**TASK BRIEF**
Using the listing below, report all lines holding the word "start".

**GIVEN INFORMATION**
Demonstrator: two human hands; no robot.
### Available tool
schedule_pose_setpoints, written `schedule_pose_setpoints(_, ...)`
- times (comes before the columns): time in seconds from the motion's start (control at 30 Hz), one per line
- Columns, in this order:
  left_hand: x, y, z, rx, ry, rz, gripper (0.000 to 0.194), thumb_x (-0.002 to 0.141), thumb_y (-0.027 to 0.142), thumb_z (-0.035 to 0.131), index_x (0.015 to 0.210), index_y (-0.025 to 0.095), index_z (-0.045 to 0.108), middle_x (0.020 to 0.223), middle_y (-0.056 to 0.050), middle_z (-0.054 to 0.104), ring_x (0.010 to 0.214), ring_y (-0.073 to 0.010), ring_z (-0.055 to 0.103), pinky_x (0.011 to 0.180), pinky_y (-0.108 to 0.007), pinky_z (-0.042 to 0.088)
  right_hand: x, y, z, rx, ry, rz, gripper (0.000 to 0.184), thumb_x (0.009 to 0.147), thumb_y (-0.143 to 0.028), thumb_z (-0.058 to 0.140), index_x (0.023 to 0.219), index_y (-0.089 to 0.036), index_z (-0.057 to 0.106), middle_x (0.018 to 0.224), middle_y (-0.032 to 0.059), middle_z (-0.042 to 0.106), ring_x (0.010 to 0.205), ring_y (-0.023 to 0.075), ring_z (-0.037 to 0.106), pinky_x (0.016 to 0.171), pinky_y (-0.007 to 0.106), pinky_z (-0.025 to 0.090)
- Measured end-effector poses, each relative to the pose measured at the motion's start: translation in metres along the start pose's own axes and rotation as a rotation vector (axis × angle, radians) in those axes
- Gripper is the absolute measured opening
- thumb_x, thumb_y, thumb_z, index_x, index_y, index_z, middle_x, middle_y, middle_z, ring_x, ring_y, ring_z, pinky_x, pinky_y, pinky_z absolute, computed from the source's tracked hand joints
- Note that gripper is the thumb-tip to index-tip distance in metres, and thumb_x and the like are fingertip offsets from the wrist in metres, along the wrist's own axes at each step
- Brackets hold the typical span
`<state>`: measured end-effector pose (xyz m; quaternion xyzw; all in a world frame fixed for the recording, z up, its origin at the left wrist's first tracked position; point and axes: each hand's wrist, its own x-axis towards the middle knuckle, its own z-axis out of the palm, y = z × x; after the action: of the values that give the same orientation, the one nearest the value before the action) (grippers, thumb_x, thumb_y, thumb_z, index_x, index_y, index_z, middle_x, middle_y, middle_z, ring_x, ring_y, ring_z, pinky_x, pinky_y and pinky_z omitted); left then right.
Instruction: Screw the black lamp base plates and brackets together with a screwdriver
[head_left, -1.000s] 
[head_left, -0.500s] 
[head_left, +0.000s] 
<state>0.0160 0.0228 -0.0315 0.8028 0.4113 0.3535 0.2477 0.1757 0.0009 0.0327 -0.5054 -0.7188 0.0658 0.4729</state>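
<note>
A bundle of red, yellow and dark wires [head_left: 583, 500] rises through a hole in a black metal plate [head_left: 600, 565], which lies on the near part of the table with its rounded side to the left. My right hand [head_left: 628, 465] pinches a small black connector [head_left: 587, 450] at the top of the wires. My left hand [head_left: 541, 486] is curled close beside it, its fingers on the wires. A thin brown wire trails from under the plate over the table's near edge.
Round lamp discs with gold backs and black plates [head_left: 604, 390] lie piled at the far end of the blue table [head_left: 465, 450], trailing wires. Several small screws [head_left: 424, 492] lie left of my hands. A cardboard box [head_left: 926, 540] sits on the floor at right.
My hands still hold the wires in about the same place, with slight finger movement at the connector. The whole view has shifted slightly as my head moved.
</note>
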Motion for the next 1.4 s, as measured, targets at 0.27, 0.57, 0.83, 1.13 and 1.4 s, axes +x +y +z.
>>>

**EXERCISE SOLUTION**
- times (comes before the columns): time in seconds from the motion's start (control at 30 Hz), one per line
- Measured end-effector poses, each relative to the pose measured at the motion's start: translation in metres along the start pose's own axes and rotation as a rotation vector (axis × angle, radians) in those axes

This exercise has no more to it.